Your instructions: Each line below should be written out exactly, with none skipped.

== Data shown ==

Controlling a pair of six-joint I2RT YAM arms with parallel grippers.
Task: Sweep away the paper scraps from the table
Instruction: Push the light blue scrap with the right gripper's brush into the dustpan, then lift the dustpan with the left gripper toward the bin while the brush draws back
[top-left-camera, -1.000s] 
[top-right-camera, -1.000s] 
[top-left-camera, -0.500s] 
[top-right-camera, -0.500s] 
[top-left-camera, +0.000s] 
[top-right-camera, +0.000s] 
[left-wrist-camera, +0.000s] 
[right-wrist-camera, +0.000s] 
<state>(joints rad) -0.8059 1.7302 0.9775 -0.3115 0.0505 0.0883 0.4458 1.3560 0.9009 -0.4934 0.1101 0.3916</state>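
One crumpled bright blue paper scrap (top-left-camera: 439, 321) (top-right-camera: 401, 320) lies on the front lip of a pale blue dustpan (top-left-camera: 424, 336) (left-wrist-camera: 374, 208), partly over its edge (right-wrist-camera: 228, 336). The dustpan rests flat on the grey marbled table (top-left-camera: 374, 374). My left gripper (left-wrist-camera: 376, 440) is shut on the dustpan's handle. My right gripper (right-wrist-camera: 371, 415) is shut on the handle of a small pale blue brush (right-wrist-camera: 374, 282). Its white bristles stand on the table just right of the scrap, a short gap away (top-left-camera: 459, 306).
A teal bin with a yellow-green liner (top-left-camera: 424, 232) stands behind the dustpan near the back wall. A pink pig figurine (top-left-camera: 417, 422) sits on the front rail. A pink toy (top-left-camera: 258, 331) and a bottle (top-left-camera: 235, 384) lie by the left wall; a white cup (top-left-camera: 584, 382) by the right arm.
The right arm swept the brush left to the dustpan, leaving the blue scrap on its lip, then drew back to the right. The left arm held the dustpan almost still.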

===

Response to the task:
Controlling a pair of six-joint I2RT YAM arms with parallel grippers.
Task: Sweep away the paper scraps from the table
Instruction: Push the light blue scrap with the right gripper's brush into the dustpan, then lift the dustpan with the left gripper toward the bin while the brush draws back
[top-left-camera, -1.000s] 
[top-right-camera, -1.000s] 
[top-left-camera, -0.500s] 
[top-right-camera, -0.500s] 
[top-left-camera, +0.000s] 
[top-right-camera, +0.000s] 
[left-wrist-camera, +0.000s] 
[right-wrist-camera, +0.000s] 
<state>(joints rad) -0.8059 1.7302 0.9775 -0.3115 0.0505 0.0883 0.4458 1.3560 0.9009 -0.4934 0.1101 0.3916</state>
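One crumpled bright blue paper scrap (top-left-camera: 439, 321) (top-right-camera: 401, 320) lies on the front lip of a pale blue dustpan (top-left-camera: 424, 336) (left-wrist-camera: 374, 208), partly over its edge (right-wrist-camera: 228, 336). The dustpan rests flat on the grey marbled table (top-left-camera: 374, 374). My left gripper (left-wrist-camera: 376, 440) is shut on the dustpan's handle. My right gripper (right-wrist-camera: 371, 415) is shut on the handle of a small pale blue brush (right-wrist-camera: 374, 282). Its white bristles stand on the table just right of the scrap, a short gap away (top-left-camera: 459, 306).
A teal bin with a yellow-green liner (top-left-camera: 424, 232) stands behind the dustpan near the back wall. A pink pig figurine (top-left-camera: 417, 422) sits on the front rail. A pink toy (top-left-camera: 258, 331) and a bottle (top-left-camera: 235, 384) lie by the left wall; a white cup (top-left-camera: 584, 382) by the right arm.
The right arm swept the brush left to the dustpan, leaving the blue scrap on its lip, then drew back to the right. The left arm held the dustpan almost still.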

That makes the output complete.